Tissue distribution and regulation of rat prolactin receptor gene expression. Quantitative analysis by polymerase chain reaction.

The rat prolactin receptor (PRLR) exists as two forms, short and long. We have developed a quantitative polymerase chain reaction (Q-PCR) in order to measure the absolute number of mRNA molecules encoding both forms of PRLR in 16 tissues of adult female rats at two stages of the estrous cycle (proestrus and diestrus I) and in the mammary gland of 20-day pregnant and 7-day lactating rats. Using this technique, it was possible to detect as few as 500 molecules of a target mRNA per micrograms of total RNA. All tissues examined expressed the two forms of receptor transcripts, ranging from 1.8 x 10(3) molecules/micrograms of total RNA in the skeletal muscle to 2.9 x 10(7) molecules/micrograms of total RNA in the ovary. Fourteen tissues expressed the long form mRNA predominantly, the thymus and the kidney expressed both forms equally, and the liver expressed the short form predominantly. In the liver, the level of mRNA expression of the short form was approximately 2-fold higher in proestrus than in diestrus.
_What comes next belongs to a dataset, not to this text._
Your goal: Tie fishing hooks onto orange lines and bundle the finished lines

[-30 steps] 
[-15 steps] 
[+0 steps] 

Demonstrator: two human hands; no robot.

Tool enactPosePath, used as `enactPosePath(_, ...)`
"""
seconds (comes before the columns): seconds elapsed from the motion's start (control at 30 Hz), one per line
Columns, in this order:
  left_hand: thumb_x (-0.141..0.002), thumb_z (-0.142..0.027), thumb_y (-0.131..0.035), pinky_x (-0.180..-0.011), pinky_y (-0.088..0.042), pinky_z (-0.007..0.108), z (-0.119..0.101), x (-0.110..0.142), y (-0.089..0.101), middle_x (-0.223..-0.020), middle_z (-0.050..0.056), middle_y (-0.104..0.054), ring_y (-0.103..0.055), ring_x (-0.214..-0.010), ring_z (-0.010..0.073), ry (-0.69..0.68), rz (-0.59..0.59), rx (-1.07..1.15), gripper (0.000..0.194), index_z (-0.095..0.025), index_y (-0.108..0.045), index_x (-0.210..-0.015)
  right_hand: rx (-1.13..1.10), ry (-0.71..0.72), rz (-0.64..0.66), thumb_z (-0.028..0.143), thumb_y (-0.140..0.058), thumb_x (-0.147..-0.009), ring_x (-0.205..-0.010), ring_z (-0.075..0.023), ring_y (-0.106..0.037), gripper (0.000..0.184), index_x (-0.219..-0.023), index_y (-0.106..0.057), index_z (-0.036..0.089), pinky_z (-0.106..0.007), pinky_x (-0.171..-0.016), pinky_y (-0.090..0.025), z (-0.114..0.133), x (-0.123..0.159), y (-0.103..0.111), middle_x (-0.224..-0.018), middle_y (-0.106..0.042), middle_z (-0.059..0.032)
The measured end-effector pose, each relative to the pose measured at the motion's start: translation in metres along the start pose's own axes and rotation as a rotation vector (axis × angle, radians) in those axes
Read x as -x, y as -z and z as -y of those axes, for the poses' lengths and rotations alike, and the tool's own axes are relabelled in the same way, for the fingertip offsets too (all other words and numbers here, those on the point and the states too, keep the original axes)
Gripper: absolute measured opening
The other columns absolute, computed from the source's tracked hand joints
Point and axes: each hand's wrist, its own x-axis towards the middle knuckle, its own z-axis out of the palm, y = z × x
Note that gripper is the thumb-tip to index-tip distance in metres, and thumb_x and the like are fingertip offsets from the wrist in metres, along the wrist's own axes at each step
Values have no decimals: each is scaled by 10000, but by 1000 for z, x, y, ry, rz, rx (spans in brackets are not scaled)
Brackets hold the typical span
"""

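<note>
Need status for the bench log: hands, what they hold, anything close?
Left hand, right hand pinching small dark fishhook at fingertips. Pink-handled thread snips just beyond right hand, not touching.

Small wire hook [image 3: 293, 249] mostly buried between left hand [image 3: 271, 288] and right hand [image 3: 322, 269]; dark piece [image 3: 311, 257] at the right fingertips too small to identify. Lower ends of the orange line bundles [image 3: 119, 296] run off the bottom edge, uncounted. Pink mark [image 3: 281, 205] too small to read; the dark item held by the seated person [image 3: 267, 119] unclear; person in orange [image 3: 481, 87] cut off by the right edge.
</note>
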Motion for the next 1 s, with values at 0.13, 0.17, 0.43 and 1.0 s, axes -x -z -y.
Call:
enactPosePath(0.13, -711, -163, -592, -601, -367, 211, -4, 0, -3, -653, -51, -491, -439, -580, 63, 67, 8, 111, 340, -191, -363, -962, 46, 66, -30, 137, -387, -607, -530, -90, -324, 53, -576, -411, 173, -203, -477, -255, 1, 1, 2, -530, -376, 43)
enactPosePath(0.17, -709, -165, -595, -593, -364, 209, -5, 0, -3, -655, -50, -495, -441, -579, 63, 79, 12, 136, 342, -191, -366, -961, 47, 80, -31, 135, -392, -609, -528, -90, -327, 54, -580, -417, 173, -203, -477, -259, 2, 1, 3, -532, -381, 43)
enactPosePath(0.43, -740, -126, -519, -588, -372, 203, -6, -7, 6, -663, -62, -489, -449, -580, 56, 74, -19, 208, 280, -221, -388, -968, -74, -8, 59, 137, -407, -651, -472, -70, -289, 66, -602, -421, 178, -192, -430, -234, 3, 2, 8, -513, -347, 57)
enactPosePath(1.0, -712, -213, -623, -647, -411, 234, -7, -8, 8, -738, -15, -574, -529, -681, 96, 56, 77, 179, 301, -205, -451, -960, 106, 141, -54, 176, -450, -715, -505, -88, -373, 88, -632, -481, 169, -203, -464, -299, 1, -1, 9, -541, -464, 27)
In the ovary, uterus, and cerebral cortex, the expression of the long form transcript was higher in proestrus than in diestrus: 4-fold in the ovary, 2.8-fold in the uterus, and 1.4-fold in the cerebral cortex. In contrast, the hypothalamus and the pituitary expressed 1.6-fold more long form transcript in diestrus than in proestrus. These results indicate that PRLR mRNA is ubiquitously but variably expressed in a tissue-specific manner and is clearly regulated by the hormonal environment associated with the stage of the estrous cycle, pregnancy, and lactation.